Understanding the Portfolio Impact of a Trade: How Adding or Removing Positions Affects Your Overall Metrics
⚡In 30 seconds
- •Model how adding or removing a position affects your overall portfolio metrics.
- •Category: impact
- •Uses 1 tool(s) for analysis
Model how adding or removing a position affects your overall portfolio metrics.
Portfolio Impact Analysis
Every trade affects your overall portfolio metrics: risk, returns, diversification, and correlation. Understanding this impact helps you make better allocation decisions.
Before adding a position, model how it will change your portfolio beta, volatility, sector concentration, and expected returns.
Key Metrics to Track
Portfolio beta: Adding high-beta stocks increases overall market sensitivity.
Correlation: Adding correlated positions concentrates risk, even if you diversify by number of stocks.

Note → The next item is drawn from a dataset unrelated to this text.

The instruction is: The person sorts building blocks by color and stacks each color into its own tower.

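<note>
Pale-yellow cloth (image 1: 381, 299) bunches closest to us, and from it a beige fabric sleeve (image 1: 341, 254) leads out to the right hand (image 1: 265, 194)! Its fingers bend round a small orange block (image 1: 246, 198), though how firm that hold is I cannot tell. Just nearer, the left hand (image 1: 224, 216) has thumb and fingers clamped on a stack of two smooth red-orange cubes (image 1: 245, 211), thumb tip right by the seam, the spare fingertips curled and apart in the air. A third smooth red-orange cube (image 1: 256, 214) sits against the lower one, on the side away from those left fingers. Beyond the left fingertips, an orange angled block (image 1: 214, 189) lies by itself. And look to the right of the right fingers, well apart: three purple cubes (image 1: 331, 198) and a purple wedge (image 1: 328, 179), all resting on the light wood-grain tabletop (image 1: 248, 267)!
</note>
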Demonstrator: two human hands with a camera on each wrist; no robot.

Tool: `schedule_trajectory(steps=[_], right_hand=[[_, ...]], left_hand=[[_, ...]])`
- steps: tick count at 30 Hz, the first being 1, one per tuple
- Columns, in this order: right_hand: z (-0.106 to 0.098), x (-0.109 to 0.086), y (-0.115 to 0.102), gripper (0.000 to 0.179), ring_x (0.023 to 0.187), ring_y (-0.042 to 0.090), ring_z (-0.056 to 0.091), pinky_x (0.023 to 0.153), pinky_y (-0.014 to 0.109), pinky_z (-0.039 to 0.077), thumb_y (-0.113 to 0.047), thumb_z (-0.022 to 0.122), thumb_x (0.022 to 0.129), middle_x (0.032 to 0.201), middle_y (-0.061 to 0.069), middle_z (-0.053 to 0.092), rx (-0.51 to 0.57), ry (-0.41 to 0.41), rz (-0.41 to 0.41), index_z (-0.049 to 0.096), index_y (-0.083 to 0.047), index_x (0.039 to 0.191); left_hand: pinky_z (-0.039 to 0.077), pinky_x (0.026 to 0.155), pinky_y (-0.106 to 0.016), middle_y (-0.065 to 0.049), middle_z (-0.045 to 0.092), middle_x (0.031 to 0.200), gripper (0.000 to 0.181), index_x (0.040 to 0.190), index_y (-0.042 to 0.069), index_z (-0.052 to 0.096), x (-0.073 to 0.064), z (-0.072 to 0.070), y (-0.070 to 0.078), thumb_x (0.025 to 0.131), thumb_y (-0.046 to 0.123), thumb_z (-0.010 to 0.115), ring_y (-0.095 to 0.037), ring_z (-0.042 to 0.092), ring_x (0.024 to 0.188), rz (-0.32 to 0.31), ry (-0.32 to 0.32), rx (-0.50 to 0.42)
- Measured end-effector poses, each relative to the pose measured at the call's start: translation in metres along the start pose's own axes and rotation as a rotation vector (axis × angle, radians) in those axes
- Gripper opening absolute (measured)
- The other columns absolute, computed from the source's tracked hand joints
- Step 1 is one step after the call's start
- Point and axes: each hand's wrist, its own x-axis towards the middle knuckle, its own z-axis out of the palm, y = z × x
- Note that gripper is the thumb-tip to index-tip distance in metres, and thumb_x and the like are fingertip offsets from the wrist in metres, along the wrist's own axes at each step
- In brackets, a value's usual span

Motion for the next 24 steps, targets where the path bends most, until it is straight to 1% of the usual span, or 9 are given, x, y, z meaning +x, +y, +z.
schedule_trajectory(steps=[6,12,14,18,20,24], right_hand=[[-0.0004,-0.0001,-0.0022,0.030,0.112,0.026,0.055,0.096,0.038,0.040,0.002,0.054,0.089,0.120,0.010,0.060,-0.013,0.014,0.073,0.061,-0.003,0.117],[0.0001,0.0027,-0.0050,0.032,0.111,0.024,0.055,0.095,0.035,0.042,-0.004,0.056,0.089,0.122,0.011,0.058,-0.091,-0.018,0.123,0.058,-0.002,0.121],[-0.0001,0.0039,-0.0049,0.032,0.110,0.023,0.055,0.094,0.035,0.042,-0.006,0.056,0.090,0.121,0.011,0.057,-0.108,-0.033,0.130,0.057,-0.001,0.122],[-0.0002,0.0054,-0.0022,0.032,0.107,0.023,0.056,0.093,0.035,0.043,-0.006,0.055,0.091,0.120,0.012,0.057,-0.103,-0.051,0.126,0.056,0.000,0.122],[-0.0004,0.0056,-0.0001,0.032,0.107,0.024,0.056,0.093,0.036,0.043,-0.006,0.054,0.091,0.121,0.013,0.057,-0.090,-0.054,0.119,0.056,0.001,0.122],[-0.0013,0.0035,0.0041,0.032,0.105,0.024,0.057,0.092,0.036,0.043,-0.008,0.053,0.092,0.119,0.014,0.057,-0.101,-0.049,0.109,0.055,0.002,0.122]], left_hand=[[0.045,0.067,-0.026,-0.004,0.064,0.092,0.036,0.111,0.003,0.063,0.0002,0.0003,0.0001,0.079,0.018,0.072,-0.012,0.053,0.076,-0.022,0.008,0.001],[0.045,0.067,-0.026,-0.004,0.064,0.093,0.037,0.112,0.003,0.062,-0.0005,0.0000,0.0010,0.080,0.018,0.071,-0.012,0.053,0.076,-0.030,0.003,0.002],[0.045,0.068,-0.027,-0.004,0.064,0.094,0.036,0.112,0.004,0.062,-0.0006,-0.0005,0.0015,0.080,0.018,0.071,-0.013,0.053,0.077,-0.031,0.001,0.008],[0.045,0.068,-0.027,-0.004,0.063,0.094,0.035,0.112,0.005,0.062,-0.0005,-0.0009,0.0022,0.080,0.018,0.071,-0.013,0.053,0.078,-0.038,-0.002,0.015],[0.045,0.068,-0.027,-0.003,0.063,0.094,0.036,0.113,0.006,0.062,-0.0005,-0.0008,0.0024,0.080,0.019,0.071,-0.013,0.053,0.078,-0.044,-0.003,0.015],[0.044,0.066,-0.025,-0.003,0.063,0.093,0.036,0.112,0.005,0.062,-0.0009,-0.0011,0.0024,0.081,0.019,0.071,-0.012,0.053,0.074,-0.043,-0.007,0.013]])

Sector concentration: Too much in one sector creates single-point-of-failure risk.
Example: Adding a New Position
Portfolio: $100k with beta 1.0. Considering adding $10k of NVDA (beta 1.8).
- 1.Current portfolio beta: 1.0
- 2.New allocation: 10% NVDA, 90% existing
- 3.New portfolio beta: (0.9 × 1.0) + (0.1 × 1.8) = 0.9 + 0.18 = 1.08
- 4.Interpretation: Portfolio becomes 8% more volatile than before
Key Concepts
Marginal Risk Contribution
How much a single position contributes to overall portfolio risk. High-beta positions in already-volatile portfolios contribute disproportionately.
Diversification Benefit
Adding uncorrelated positions reduces portfolio volatility. Measure this using correlation coefficients and portfolio variance.
Rebalancing Necessity
After large position gains, rebalancing may be needed to restore target allocations and prevent overconcentration.